WORK REQUIRED: An exact copy of the lines of the listing below between the "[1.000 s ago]" line and the "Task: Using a" line, both included, is the whole answer; please omit the pictures.

PROVIDED MATERIAL:
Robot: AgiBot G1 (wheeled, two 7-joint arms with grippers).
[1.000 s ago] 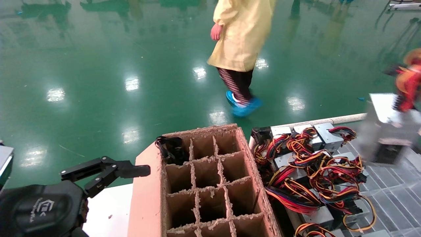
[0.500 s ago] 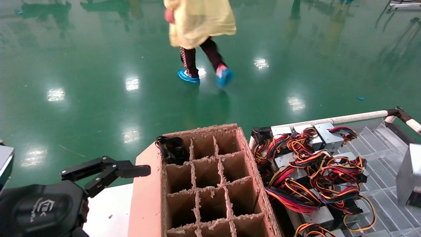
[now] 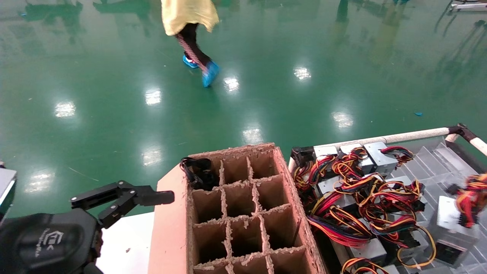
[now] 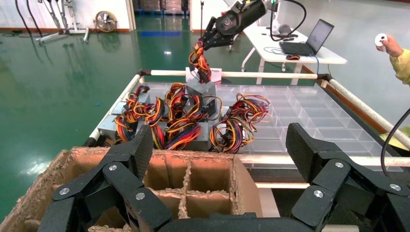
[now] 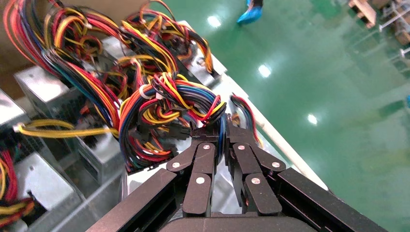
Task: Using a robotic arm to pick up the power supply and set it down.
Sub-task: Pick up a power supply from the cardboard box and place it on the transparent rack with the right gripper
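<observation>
The power supply (image 3: pixel 451 228) is a grey box hanging by its tightly coiled red, orange, yellow, black and blue wire bundle (image 3: pixel 470 198) low over the clear tray at the far right. In the right wrist view my right gripper (image 5: pixel 220 126) is shut on that bundle (image 5: pixel 169 104). The left wrist view shows the same arm's gripper (image 4: pixel 209 39) holding the wires, with the box (image 4: pixel 202 89) dangling under it beside the pile. My left gripper (image 3: pixel 125 199) is parked open at the lower left, beside the cardboard box, with nothing between its fingers.
A brown cardboard divider box (image 3: pixel 243 213) stands in the middle, with a black cable (image 3: pixel 198 171) in one far cell. Several grey supplies with sprawling wires (image 3: pixel 361 194) fill the clear compartment tray (image 3: pixel 437 163), which a white rail (image 3: pixel 399 136) borders. A person (image 3: pixel 190 23) walks on the green floor.
The held power supply has swung down from the upper right to low over the tray. The person has walked away to the left. The left arm has not moved.
</observation>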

SOLUTION BELOW:
[1.000 s ago] 
[0.500 s ago] 
[now] 
[now] 
[now] 
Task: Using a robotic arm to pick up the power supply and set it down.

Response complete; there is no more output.